Dia menyadari, muncul anggapan negatif perihal muncul pasal diperlukannya pertimbangan MKD ketika aparat penegak hukum hendak memeriksa anggota DPR. Namun Masinton memastikan, tidak ada upaya menghalangi proses hukum, ketika Politikus Senayan memunculkan pasal tersebut.
"Enggak juga. Kan terhadap Tipidsus (Tindak Pidana Khusus) seperti korupsi, teroris, narkotika kan itu tidak berlaku. Jadi sebenernya itu cuma mengatur mekanismenya aja. Kan tetap melalui izin presiden," ujar Politikus dari PDI Perjuangan ini.
Lebih lanjut, kata dia, pertimbangan yang nantinya diterbitkan MKD, bukanlah bentuk intervensi kepada presiden. Presiden, bisa memberikan izin kepada aparat penegak hukum untuk memeriksa anggota DPR, meskipun mengesampingkan pertimbangan MKD.
"Kan tetap nanti kalau presiden ngasih persetujuan kan tetap bisa. Nanti kan orang mengajukan. Di MKD itu umpama kita perlu tahu apa yang dilanggar, begitu," ujar dia.
Dia menuturkan, nanti parlemen kan menggodok aturan perihal waktu pertimbangan diterbitkan. Agar permintaan pertimbangan ini, tidak mengesankan DPR berupaya mengulur pemeriksaan proses hukum.
"Nanti bisa diatur dal peraturan MKD. Itu kan baru bunyi di UU saja. Nanti ada peraturan di MKD yang menyesuaikan itu," tandasnya.

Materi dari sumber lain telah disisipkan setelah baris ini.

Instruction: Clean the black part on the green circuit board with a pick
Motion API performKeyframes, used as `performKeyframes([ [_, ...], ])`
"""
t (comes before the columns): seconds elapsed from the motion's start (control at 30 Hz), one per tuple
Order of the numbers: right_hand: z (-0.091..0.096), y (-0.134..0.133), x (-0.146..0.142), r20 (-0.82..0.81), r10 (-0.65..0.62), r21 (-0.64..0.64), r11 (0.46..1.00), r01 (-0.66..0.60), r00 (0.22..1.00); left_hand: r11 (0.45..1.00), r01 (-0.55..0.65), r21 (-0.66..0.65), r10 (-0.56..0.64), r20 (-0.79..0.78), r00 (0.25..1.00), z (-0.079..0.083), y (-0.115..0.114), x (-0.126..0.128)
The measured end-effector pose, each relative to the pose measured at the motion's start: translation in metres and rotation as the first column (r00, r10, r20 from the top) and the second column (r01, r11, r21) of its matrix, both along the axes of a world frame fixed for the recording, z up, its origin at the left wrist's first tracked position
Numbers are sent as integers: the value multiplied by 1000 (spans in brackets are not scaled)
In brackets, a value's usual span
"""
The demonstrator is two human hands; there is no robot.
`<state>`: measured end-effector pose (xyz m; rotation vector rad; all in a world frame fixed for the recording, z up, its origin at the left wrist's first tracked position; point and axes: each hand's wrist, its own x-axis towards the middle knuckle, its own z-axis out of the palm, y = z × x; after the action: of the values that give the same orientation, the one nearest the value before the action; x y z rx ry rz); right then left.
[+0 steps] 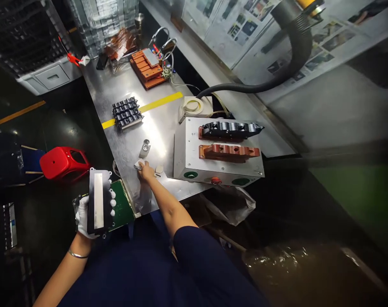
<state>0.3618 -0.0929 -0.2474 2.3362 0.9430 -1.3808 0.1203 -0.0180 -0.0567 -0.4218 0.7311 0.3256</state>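
Left gloved hand clasps a black finned module upright; right hand pinches what looks like a white wipe against the steel table.

count at the bench: two hands, one left hand and one right hand. one white glove, on the left hand. one white cloth, one black block. one steel table with one yellow stripe. one metal box carrying two bars, one black bar and one copper bar. two green buttons, one red button. one tape roll. one green circuit board. one red stool. one black hose.
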Motion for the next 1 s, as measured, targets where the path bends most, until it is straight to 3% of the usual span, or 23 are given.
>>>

Pemeriksaan anggota DPR oleh aparat penegak hukum memerlukan pertimbangan dari MKD. Seperti tertuang dalam Pasal 245 draf revisi UU MD3 yang berisi 'Pemanggilan dan permintaan keterangan kepada anggota DPR sehubungan dengan terjadinya tindak pidana yang tidak sehubungan dengan pelaksanaan tugas sebagaimana dalam Pasal 224 harus mendapatkan persetujuan tertulis dari presiden setelah mendapat pertimbangan dari Mahkamah Kehormatan Dewan'.